ASSIGNMENT: Each line below must be set down exactly; omit any image you find.

Source data:
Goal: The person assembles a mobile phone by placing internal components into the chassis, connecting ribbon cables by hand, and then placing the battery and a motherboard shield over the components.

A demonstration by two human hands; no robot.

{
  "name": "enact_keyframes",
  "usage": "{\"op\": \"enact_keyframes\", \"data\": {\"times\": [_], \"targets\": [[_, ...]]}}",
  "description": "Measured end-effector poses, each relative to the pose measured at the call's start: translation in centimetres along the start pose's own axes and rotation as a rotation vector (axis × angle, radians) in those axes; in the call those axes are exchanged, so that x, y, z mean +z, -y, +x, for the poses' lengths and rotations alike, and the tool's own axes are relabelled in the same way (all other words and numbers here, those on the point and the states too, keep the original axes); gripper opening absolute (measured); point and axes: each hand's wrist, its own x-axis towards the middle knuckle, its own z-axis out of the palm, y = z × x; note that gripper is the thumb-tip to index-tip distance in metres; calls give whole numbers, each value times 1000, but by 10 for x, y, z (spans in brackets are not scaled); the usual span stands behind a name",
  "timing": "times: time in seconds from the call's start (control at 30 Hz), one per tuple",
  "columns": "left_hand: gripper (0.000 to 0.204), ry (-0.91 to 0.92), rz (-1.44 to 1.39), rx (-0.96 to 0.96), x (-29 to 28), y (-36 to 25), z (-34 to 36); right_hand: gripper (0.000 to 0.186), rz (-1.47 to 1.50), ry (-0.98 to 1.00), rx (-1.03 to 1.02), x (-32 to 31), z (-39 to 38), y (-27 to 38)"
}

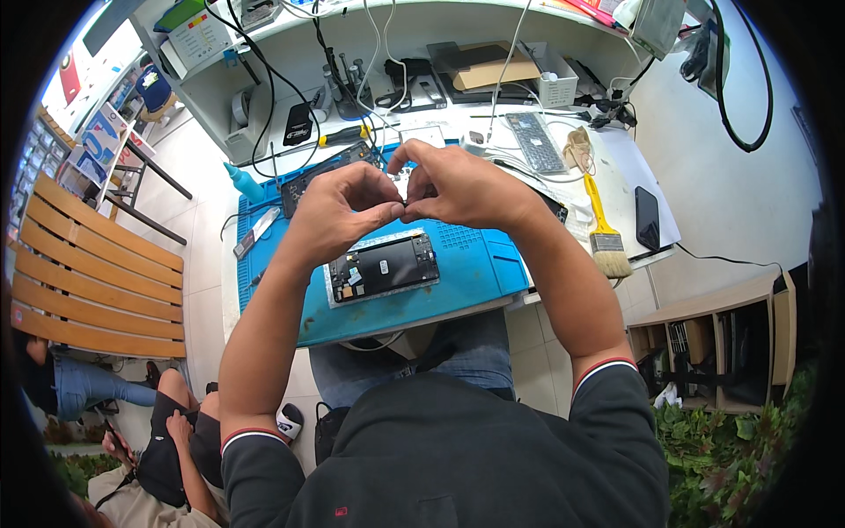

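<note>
Two hands meet above the blue mat (475,255): our left hand (339,211) and right hand (462,187) pinch a tiny part (404,201) between fingertips, too small to identify. Below, an opened phone (385,267) lies on the mat; a brush (604,231) rests on the surface (616,158) to the right.

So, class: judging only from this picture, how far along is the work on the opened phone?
Done: the opened phone lies on the blue mat with its insides exposed. In hand: the left hand and right hand meet fingertip to fingertip above it, pinching something too small to identify. Left: the phone is not closed up; the yellow-handled screwdriver and brush lie aside.
</note>
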Motion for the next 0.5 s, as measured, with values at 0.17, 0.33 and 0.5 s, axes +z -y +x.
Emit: {"op": "enact_keyframes", "data": {"times": [0.17,0.33,0.5], "targets": [[18,126,-122,-20,-1,2,7,54,-85,110,-36,-4,-1,-3],[26,-32,-179,-86,0,15,3,36,-302,-704,-446,20,-27,-15],[38,-168,-477,-201,9,29,-3,20,318,-758,-68,66,-55,-35]]}}
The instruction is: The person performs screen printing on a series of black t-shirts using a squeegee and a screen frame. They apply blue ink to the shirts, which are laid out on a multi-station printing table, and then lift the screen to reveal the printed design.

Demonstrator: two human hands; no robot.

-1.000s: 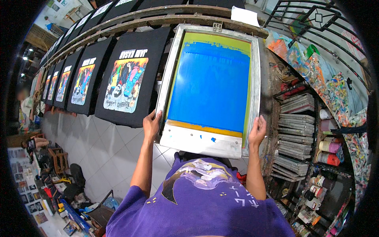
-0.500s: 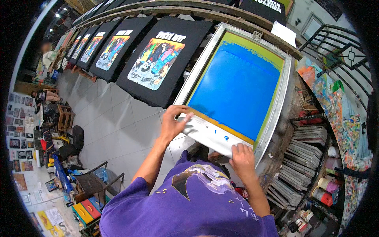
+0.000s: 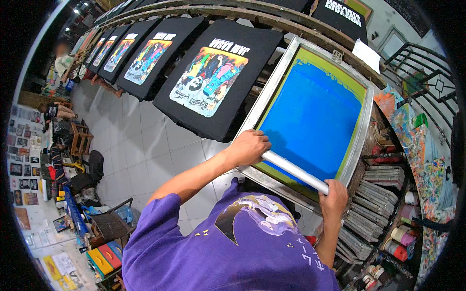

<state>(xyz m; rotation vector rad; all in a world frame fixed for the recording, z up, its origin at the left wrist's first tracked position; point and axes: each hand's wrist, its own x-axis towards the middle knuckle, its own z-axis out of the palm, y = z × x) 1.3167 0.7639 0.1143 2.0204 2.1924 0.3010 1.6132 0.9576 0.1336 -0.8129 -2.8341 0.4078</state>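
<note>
A white squeegee (image 3: 296, 170) lies across the near end of a screen printing frame (image 3: 258, 101). My left hand (image 3: 251, 146) is closed round its left end, and my right hand (image 3: 333, 196) grips its right end. Blue ink (image 3: 310, 114) covers most of the mesh inside the pale metal rim, with a yellow-green border around it. The squeegee is tilted so its narrow top edge faces up; its blade is hidden beneath. What lies under the screen is hidden.
Black shirts with colourful prints (image 3: 208, 80) lie on a row of boards to the left, beside a wooden rail (image 3: 272, 22). Stacked flat frames (image 3: 369, 213) and ink tubs (image 3: 400, 237) fill shelves at the right. A chair (image 3: 111, 223) stands lower left; a person (image 3: 63, 60) is far left.
The squeegee has tipped from showing its broad, ink-spotted face to showing a narrow edge. Both hands have turned with it, keeping their grip. The whole view has shifted slightly.
</note>
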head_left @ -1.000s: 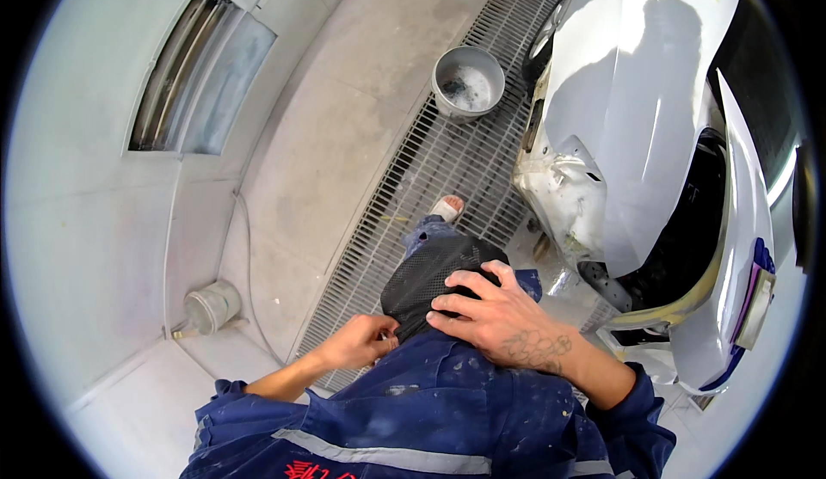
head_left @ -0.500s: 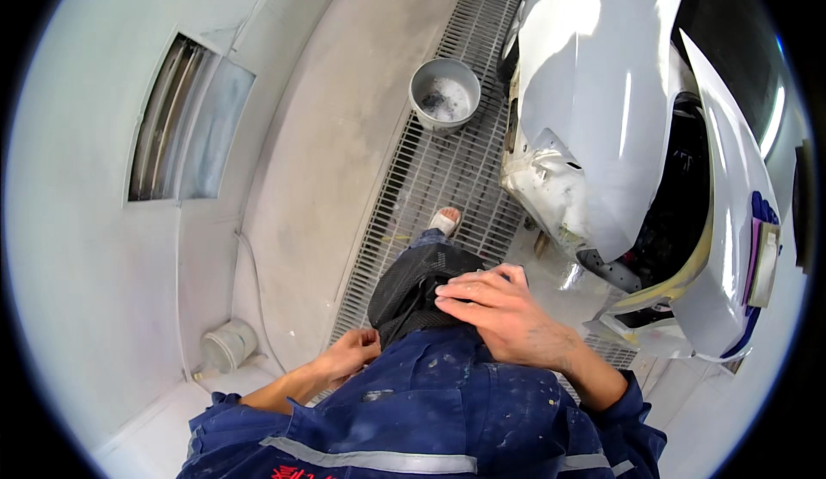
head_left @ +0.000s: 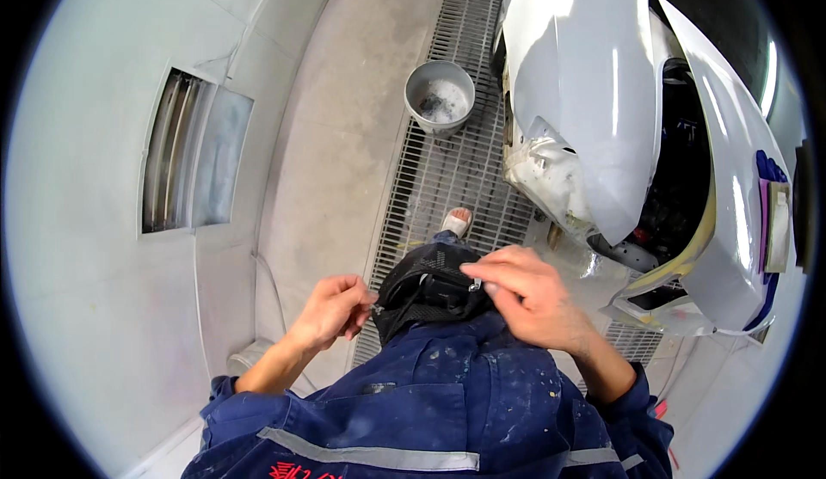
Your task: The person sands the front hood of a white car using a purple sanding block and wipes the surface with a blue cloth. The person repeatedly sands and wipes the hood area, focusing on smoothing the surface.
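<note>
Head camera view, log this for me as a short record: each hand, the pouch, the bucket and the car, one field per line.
Left hand: fingertips at the left edge of the black mesh pouch; grip unclear
Right hand: fingertips at its right side; grip unclear
Pouch position: in front of the waist
Bucket: grey, on the floor grate, whitish foam inside
Car: white, on the right

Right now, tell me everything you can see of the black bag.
The black bag is soft-looking, with mesh-like fabric and a small shiny piece near its right end. It sits at the waist, against the blue work clothes, its top apparently gaping. The left hand pinches its left edge; whether the right hand touches its right side is unclear.
</note>
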Tool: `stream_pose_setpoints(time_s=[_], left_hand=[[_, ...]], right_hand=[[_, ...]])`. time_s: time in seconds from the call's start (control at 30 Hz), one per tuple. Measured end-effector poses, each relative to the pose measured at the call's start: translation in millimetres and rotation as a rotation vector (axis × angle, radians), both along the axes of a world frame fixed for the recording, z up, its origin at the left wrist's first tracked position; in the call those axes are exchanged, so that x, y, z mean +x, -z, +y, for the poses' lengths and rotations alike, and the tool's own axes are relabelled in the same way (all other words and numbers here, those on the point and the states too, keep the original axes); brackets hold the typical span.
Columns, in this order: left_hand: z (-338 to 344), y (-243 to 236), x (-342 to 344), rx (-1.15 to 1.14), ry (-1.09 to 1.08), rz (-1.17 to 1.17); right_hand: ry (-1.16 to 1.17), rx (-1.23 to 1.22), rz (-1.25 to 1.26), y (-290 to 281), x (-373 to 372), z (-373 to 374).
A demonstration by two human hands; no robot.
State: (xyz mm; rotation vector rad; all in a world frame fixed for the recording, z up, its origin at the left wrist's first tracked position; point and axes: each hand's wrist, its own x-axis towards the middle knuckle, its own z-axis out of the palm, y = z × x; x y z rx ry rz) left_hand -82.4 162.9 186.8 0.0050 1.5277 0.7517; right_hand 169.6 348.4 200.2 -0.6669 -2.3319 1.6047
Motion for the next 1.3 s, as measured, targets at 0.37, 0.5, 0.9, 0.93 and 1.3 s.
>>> stream_pose_setpoints(time_s=[0.37, 0.5, 0.9, 0.93, 1.3], left_hand=[[81, 10, 10, 0.062, 0.369, 0.009], [71, 9, 1, 0.137, 0.457, -0.064], [-14, 38, 29, 0.593, 0.657, 0.513], [-21, 42, 29, 0.634, 0.64, 0.544], [-94, 53, -8, 0.359, 0.363, 0.188]], right_hand=[[-0.484, 0.34, -0.222, -4, -28, -23], [-0.182, 0.187, -0.23, 15, -39, -22], [-0.332, 0.222, -0.393, 8, -101, -25], [-0.338, 0.193, -0.387, 7, -104, -24], [-0.589, 0.041, -0.489, 8, -150, -44]])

RESPONSE AREA:
Goal: The person assembles a mobile phone by placing internal components into the chassis, connecting ribbon cables by hand, and then placing the battery and a motherboard shield over the components.

A demonstration by two human hands; no robot.

{
  "name": "enact_keyframes",
  "usage": "{\"op\": \"enact_keyframes\", \"data\": {\"times\": [_], \"targets\": [[_, ...]]}}",
  "description": "Measured end-effector poses, each relative to the pose measured at the call's start: translation in centimetres along the start pose's own axes and rotation as a rotation vector (axis × angle, radians) in those axes; in the call those axes are exchanged, so that x, y, z mean +z, -y, +x, for the poses' lengths and rotations alike, and the tool's own axes are relabelled in the same way (all other words and numbers here, those on the point and the states too, keep the original axes); gripper opening absolute (measured); point and axes: each hand's wrist, its own x-axis towards the middle knuckle, its own z-axis out of the palm, y = z × x; note that gripper is the thumb-tip to index-tip distance in metres; calls give whole numbers, each value times 1000, but by 10 for x, y, z (spans in brackets are not scaled); the usual span stands behind a name",
  "timing": "times: time in seconds from the call's start (control at 30 Hz), one per tuple",
  "columns": "left_hand: gripper (0.000 to 0.204), ry (-0.91 to 0.92), rz (-1.44 to 1.39), rx (-0.96 to 0.96), x (-29 to 28), y (-36 to 25), z (-34 to 36); right_hand: gripper (0.000 to 0.186), rz (-1.47 to 1.50), ry (-0.98 to 1.00), rx (-1.03 to 1.02), x (-32 to 31), z (-39 to 38), y (-27 to 38)"
}


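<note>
Two hands meet above the blue mat (475,255): our left hand (339,211) and right hand (462,187) pinch a tiny part (404,201) between fingertips, too small to identify. Below, an opened phone (385,267) lies on the mat; a brush (604,231) rests on the surface (616,158) to the right.

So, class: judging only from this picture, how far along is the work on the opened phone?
Done: the opened phone lies on the blue mat with its insides exposed. In hand: the left hand and right hand meet fingertip to fingertip above it, pinching something too small to identify. Left: the phone is not closed up; the yellow-handled screwdriver and brush lie aside.
</note>
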Motion for the next 0.5 s, as measured, with values at 0.17, 0.33 and 0.5 s, axes +z -y +x.
Emit: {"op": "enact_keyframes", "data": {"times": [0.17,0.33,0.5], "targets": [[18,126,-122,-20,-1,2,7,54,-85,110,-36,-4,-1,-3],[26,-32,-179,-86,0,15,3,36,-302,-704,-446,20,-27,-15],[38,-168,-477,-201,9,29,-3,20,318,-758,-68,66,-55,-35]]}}
The instruction is: The person performs screen printing on a series of black t-shirts using a squeegee and a screen frame. They apply blue ink to the shirts, which are laid out on a multi-station printing table, and then lift the screen to reveal the printed design.

Demonstrator: two human hands; no robot.

-1.000s: 
-0.500s: 
+0.000s: 

<state>(xyz m; rotation vector rad; all in a world frame fixed for the recording, z up, its origin at the left wrist's first tracked position; point and axes: each hand's wrist, its own x-axis towards the middle knuckle, its own z-axis out of the palm, y = z × x) 1.3167 0.7639 0.1143 2.0204 2.1924 0.3010 1.6132 0.9576 0.1336 -0.8129 -2.8341 0.4078</state>
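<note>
A white squeegee (image 3: 296, 170) lies across the near end of a screen printing frame (image 3: 258, 101). My left hand (image 3: 251, 146) is closed round its left end, and my right hand (image 3: 333, 196) grips its right end. Blue ink (image 3: 310, 114) covers most of the mesh inside the pale metal rim, with a yellow-green border around it. The squeegee is tilted so its narrow top edge faces up; its blade is hidden beneath. What lies under the screen is hidden.
Black shirts with colourful prints (image 3: 208, 80) lie on a row of boards to the left, beside a wooden rail (image 3: 272, 22). Stacked flat frames (image 3: 369, 213) and ink tubs (image 3: 400, 237) fill shelves at the right. A chair (image 3: 111, 223) stands lower left; a person (image 3: 63, 60) is far left.
The squeegee has tipped from showing its broad, ink-spotted face to showing a narrow edge. Both hands have turned with it, keeping their grip. The whole view has shifted slightly.
</note>
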head_left @ -1.000s: 
head_left @ -0.500s: 
head_left @ +0.000s: 
Your task: The person sands the front hood of a white car using a purple sanding block and wipes the surface with a blue cloth. The person repeatedly sands and wipes the hood area, focusing on smoothing the surface.
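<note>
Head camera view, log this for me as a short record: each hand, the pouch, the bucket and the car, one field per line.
Left hand: fingertips at the left edge of the black mesh pouch; grip unclear
Right hand: fingertips at its right side; grip unclear
Pouch position: in front of the waist
Bucket: grey, on the floor grate, whitish foam inside
Car: white, on the right

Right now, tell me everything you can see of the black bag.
The black bag is soft-looking, with mesh-like fabric and a small shiny piece near its right end. It sits at the waist, against the blue work clothes, its top apparently gaping. The left hand pinches its left edge; whether the right hand touches its right side is unclear.
</note>
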Tool: `stream_pose_setpoints(time_s=[_], left_hand=[[_, ...]], right_hand=[[_, ...]])`. time_s: time in seconds from the call's start (control at 30 Hz), one per tuple. Measured end-effector poses, each relative to the pose measured at the call's start: translation in millimetres and rotation as a rotation vector (axis × angle, radians), both along the axes of a world frame fixed for the recording, z up, its origin at the left wrist's first tracked position; in the call those axes are exchanged, so that x, y, z mean +x, -z, +y, for the poses' lengths and rotations alike, and the tool's own axes are relabelled in the same way (all other words and numbers here, those on the point and the states too, keep the original axes); brackets hold the typical span.
Columns, in this order: left_hand: z (-338 to 344), y (-243 to 236), x (-342 to 344), rx (-1.15 to 1.14), ry (-1.09 to 1.08), rz (-1.17 to 1.17); right_hand: ry (-1.16 to 1.17), rx (-1.23 to 1.22), rz (-1.25 to 1.26), y (-290 to 281), x (-373 to 372), z (-373 to 374).
A demonstration by two human hands; no robot.
State: (xyz mm; rotation vector rad; all in a world frame fixed for the recording, z up, its origin at the left wrist's first tracked position; point and axes: each hand's wrist, its own x-axis towards the middle knuckle, its own z-axis out of the palm, y = z × x; x y z rx ry rz) left_hand -82.4 162.9 186.8 0.0050 1.5277 0.7517; right_hand 169.6 348.4 200.2 -0.6669 -2.3319 1.6047
Motion for the next 1.3 s, as measured, targets at 0.37, 0.5, 0.9, 0.93 and 1.3 s.
>>> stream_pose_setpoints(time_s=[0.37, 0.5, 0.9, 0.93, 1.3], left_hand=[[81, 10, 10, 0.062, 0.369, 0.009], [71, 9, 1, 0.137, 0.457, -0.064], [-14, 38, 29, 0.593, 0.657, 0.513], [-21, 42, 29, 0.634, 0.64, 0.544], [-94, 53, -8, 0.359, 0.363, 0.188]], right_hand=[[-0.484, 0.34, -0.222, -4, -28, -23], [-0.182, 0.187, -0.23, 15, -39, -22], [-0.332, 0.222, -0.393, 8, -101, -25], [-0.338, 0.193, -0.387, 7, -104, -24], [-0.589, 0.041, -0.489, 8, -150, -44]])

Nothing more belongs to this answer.